如何在python中从头开始为逻辑回归选择功能?
我一直在尝试从头开始编写逻辑回归,我已经这样做了,但我正在使用我的乳腺癌数据集中的所有功能,我想选择一些功能(特别是我发现scikit learn在与它比较并在数据上使用其功能选择时为自己选择的功能)。但是,我不确定在我的代码中应该在哪里执行此操作,我目前拥有的是:如何在python中从头开始为逻辑回归选择功能?,python,machine-learning,logistic-regression,feature-selection,Python,Machine Learning,Logistic Regression,Feature Selection,我一直在尝试从头开始编写逻辑回归,我已经这样做了,但我正在使用我的乳腺癌数据集中的所有功能,我想选择一些功能(特别是我发现scikit learn在与它比较并在数据上使用其功能选择时为自己选择的功能)。但是,我不确定在我的代码中应该在哪里执行此操作,我目前拥有的是: X_train = ['texture_mean', 'smoothness_mean', 'compactness_mean', 'symmetry_mean', 'radius_se', 'symmetry_se' 'fract
X_train = ['texture_mean', 'smoothness_mean', 'compactness_mean', 'symmetry_mean', 'radius_se', 'symmetry_se'
'fractal_dimension_se', 'radius_worst', 'texture_worst', 'area_worst', 'smoothness_worst', 'compactness_worst']
X_test = ['texture_mean', 'smoothness_mean', 'compactness_mean', 'symmetry_mean', 'radius_se', 'symmetry_se'
'fractal_dimension_se', 'radius_worst', 'texture_worst', 'area_worst', 'smoothness_worst', 'compactness_worst']
def Sigmoid(z):
return 1/(1 + np.exp(-z))
def Hypothesis(theta, X):
return Sigmoid(X @ theta)
def Cost_Function(X,Y,theta,m):
hi = Hypothesis(theta, X)
_y = Y.reshape(-1, 1)
J = 1/float(m) * np.sum(-_y * np.log(hi) - (1-_y) * np.log(1-hi))
return J
def Cost_Function_Derivative(X,Y,theta,m,alpha):
hi = Hypothesis(theta,X)
_y = Y.reshape(-1, 1)
J = alpha/float(m) * X.T @ (hi - _y)
return J
def Gradient_Descent(X,Y,theta,m,alpha):
new_theta = theta - Cost_Function_Derivative(X,Y,theta,m,alpha)
return new_theta
def Accuracy(theta):
correct = 0
length = len(X_test)
prediction = (Hypothesis(theta, X_test) > 0.5)
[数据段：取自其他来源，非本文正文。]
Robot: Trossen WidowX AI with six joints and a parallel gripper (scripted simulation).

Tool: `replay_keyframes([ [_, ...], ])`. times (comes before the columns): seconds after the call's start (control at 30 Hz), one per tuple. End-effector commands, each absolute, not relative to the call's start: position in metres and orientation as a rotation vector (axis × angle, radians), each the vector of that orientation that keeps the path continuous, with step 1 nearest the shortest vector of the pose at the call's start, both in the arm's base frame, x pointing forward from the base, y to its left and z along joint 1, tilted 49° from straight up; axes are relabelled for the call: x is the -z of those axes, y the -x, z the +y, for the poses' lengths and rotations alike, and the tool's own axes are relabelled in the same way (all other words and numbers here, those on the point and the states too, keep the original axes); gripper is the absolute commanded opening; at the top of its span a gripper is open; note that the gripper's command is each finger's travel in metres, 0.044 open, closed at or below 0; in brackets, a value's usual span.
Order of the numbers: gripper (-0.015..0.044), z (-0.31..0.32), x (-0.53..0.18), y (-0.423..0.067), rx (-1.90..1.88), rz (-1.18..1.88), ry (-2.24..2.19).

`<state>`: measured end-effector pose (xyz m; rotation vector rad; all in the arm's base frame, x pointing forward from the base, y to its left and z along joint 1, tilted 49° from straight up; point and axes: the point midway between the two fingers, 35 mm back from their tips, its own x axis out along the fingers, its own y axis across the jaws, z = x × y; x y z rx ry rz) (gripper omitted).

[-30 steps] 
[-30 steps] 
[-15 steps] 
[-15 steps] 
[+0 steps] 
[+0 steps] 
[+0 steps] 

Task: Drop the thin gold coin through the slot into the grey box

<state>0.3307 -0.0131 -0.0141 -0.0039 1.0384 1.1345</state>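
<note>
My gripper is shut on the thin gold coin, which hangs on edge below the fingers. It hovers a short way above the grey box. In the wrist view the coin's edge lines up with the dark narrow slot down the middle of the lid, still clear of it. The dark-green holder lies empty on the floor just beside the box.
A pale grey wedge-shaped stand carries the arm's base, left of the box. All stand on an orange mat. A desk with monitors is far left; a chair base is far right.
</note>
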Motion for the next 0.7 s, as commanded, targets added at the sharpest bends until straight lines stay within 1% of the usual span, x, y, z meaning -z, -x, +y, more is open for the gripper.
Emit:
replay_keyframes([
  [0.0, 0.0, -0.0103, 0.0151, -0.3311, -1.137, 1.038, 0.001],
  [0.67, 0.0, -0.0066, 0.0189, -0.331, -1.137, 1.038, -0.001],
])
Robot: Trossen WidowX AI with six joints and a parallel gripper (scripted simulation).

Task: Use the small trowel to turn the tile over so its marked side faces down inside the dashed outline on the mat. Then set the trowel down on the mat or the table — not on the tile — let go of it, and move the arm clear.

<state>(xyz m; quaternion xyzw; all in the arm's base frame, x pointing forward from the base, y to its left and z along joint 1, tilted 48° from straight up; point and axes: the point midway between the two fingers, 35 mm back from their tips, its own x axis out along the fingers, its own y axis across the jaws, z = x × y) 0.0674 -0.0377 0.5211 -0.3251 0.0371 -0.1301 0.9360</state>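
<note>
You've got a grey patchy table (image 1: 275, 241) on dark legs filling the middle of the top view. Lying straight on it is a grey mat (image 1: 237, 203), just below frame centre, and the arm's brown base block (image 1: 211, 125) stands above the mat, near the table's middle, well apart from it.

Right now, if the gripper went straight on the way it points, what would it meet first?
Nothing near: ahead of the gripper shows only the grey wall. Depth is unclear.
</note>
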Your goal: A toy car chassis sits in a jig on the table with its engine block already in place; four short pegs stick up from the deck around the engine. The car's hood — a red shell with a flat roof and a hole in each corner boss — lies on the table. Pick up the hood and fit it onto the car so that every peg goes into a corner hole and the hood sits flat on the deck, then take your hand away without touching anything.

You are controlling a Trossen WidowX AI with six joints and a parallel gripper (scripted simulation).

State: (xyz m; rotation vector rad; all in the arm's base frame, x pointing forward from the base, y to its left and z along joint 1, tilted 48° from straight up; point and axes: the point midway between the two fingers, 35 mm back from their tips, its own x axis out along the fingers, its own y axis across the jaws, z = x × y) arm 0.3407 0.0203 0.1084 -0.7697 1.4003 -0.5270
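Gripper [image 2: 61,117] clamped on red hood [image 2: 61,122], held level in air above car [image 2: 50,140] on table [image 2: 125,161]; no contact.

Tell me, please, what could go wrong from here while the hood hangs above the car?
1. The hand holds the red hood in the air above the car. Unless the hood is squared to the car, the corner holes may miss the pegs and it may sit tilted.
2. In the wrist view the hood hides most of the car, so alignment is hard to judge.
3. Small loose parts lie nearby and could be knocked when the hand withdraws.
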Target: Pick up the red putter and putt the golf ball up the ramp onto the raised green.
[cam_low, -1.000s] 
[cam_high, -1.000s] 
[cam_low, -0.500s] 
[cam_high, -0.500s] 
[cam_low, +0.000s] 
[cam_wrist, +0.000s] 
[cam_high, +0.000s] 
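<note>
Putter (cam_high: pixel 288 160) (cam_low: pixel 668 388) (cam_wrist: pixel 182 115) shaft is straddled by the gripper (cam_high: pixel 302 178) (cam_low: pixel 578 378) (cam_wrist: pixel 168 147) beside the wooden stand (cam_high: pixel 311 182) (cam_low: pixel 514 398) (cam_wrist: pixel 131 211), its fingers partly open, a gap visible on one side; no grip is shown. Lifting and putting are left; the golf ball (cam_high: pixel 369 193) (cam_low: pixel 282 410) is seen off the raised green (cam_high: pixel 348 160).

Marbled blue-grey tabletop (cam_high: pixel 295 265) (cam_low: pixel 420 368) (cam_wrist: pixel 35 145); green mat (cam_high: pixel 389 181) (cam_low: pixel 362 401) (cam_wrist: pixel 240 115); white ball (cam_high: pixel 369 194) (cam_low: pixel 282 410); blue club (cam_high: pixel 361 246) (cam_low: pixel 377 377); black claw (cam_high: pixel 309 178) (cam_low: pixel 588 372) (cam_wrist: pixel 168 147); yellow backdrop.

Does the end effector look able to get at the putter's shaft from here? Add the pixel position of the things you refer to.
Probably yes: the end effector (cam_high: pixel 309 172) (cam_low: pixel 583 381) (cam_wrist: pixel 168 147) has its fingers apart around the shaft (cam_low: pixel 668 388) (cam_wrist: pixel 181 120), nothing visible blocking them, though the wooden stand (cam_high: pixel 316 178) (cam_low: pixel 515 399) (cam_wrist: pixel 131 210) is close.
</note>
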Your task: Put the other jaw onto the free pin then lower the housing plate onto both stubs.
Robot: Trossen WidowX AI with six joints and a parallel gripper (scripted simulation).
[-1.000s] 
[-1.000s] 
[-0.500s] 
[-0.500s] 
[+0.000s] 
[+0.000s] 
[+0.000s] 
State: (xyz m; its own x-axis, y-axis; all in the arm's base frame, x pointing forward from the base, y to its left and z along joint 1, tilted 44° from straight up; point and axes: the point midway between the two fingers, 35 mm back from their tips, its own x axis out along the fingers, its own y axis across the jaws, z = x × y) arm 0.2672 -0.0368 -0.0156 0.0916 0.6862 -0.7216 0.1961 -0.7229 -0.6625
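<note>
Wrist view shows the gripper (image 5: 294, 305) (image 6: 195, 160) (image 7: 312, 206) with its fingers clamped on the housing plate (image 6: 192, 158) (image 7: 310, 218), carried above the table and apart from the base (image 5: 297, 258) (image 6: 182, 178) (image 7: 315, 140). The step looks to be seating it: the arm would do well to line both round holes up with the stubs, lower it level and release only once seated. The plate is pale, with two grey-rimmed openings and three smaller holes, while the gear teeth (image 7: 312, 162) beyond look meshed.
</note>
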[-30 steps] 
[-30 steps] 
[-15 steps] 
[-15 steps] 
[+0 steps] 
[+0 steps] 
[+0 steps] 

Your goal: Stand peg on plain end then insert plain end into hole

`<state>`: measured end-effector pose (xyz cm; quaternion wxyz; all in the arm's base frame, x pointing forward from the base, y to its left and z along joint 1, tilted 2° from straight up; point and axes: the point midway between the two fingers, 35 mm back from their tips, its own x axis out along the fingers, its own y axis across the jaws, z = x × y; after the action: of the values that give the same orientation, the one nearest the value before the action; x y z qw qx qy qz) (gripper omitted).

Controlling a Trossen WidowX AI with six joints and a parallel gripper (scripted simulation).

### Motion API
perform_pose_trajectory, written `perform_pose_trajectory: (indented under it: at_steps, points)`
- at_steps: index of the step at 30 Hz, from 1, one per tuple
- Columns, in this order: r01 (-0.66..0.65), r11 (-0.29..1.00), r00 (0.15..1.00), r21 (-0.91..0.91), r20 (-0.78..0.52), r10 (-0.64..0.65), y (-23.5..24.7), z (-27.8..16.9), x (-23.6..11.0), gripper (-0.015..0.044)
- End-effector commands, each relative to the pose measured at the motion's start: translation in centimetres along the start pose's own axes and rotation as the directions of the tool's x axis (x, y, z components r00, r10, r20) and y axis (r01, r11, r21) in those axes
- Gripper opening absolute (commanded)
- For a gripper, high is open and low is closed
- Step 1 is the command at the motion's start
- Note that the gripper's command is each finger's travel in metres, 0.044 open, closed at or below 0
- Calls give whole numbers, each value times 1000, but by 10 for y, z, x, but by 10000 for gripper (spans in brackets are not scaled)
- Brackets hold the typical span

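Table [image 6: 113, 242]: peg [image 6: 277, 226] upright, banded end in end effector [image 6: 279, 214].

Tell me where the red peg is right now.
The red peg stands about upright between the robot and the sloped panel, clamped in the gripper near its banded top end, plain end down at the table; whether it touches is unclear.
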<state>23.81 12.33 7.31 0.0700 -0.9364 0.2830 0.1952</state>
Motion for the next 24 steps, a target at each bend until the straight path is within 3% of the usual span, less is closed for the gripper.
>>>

_y = Y_test.reshape(-1, 1)
correct = prediction == _y
my_accuracy = (np.sum(correct) / length)*100
print ('LR Accuracy: ', my_accuracy, "%")
def Logistic_Regression(X,Y,alpha,theta,num_iters):
m = len(Y)
for x in range(num_iters):
new_theta = Gradient_Descent(X,Y,theta,m,alpha)
theta = new_theta
if x % 100 == 0:
print #('theta: ', theta)
print #('cost: ', Cost_Function(X,Y,theta,m))
Accuracy(theta)
ep = .012
initial_theta = np.random.rand(X_train.shape[1],1) * 2 * ep - ep
alpha = 0.5
iterations = 10000
Logistic_Regression(X_train,Y_train,alpha,initial_theta,iterations)
我假设,如果我手动更改X_train和X_test包含的功能,这将起作用,但我得到一个错误:AttributeError:“list”对象在初始的X_theta行没有属性“shape”。在正确方向上的任何帮助都将不胜感激。问题在于X_train是一个列表和形状,仅适用于数据帧 你可以: -保留列表,但改用len(X_train),或
-将X_列类型更改为pandas数据帧,pandas.dataframe(X_列).shape[0]谢谢您,将X_列更改为pandas数据帧会在最后的逻辑回归行出现新错误:TypeError:无法将数组数据从dtype('float64')转换为dtype('对此不是100%确定,但根据,您似乎需要更改输入的类型。类型(Y_train)是浮动的吗?